ASSIGNMENT
The data that follows is to be copied exactly, with each image removed.

INFORMATION PROVIDED
────
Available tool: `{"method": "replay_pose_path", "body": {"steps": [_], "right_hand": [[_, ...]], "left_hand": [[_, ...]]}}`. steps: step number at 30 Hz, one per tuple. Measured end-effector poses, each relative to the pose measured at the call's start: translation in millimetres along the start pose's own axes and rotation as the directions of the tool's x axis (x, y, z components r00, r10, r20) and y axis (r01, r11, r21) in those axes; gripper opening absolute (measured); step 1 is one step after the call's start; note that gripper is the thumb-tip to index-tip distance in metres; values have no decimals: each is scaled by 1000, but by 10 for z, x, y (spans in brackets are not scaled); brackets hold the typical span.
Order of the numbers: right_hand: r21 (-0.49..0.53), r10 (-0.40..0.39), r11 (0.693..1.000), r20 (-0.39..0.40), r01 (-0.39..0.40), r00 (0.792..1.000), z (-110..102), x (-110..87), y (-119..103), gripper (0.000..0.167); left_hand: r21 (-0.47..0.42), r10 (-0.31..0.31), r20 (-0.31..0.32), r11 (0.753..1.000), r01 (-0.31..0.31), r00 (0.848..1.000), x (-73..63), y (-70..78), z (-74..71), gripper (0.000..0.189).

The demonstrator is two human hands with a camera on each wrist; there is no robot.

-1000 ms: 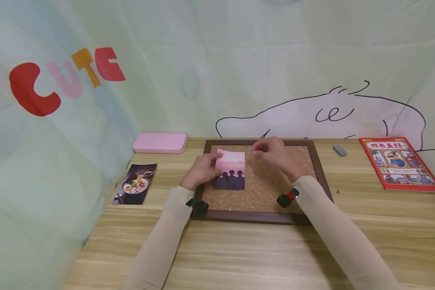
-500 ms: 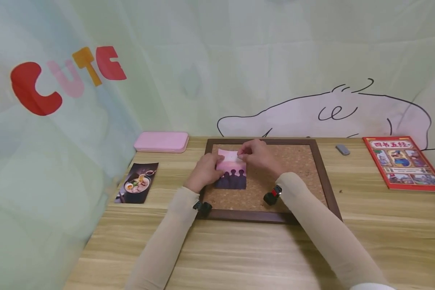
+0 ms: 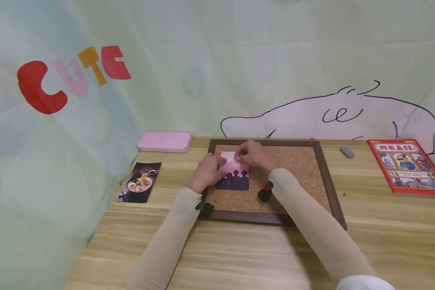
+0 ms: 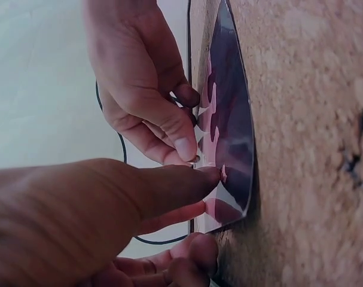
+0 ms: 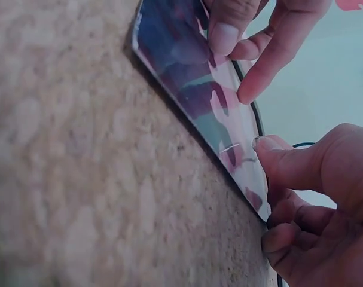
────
FINISHED TASK
Available tool: `{"method": "replay_pose_path", "body": {"steps": [_], "right_hand": [[_, ...]], "left_hand": [[_, ...]]}}`. steps: step number at 30 Hz, one per tuple. Measured end-effector poses, each relative to the pose measured at the call's start: translation in millimetres along the start pose's own axes and rotation as the directions of the tool's x axis (x, y, z components r00, r10, r20) and y axis (r01, r11, r21) in those axes; gripper opening absolute (measured); step 1 is one step after the call's start; note that gripper is the thumb-tip to index-tip distance in metres; values have no decimals: each is scaled by 1000, but by 10 for z, x, y (spans in brackets are not scaled); brackets hold the typical span.
Order of the numbers: right_hand: r21 (-0.49..0.53), r10 (-0.40..0.39), r11 (0.693..1.000), r20 (-0.39..0.40), r01 (-0.39..0.40), r00 (0.792..1.000), z (-110..102), x (-110..87), y (-119..103), gripper (0.000..0.167); left_hand: r21 (-0.47..0.42), r10 (-0.31..0.31), r20 (-0.31..0.32), r11 (0.753..1.000), r01 (-0.31..0.31), r00 (0.848..1.000), x (-73..63), y (-70..78), z (-74..71), gripper (0.000..0.189).

The demonstrator is two human hands with a camera on each wrist; there is no robot.

-1000 ms: 
-500 ms: 
+0 ms: 
+0 ms: 
+0 ms: 

The output given is complete.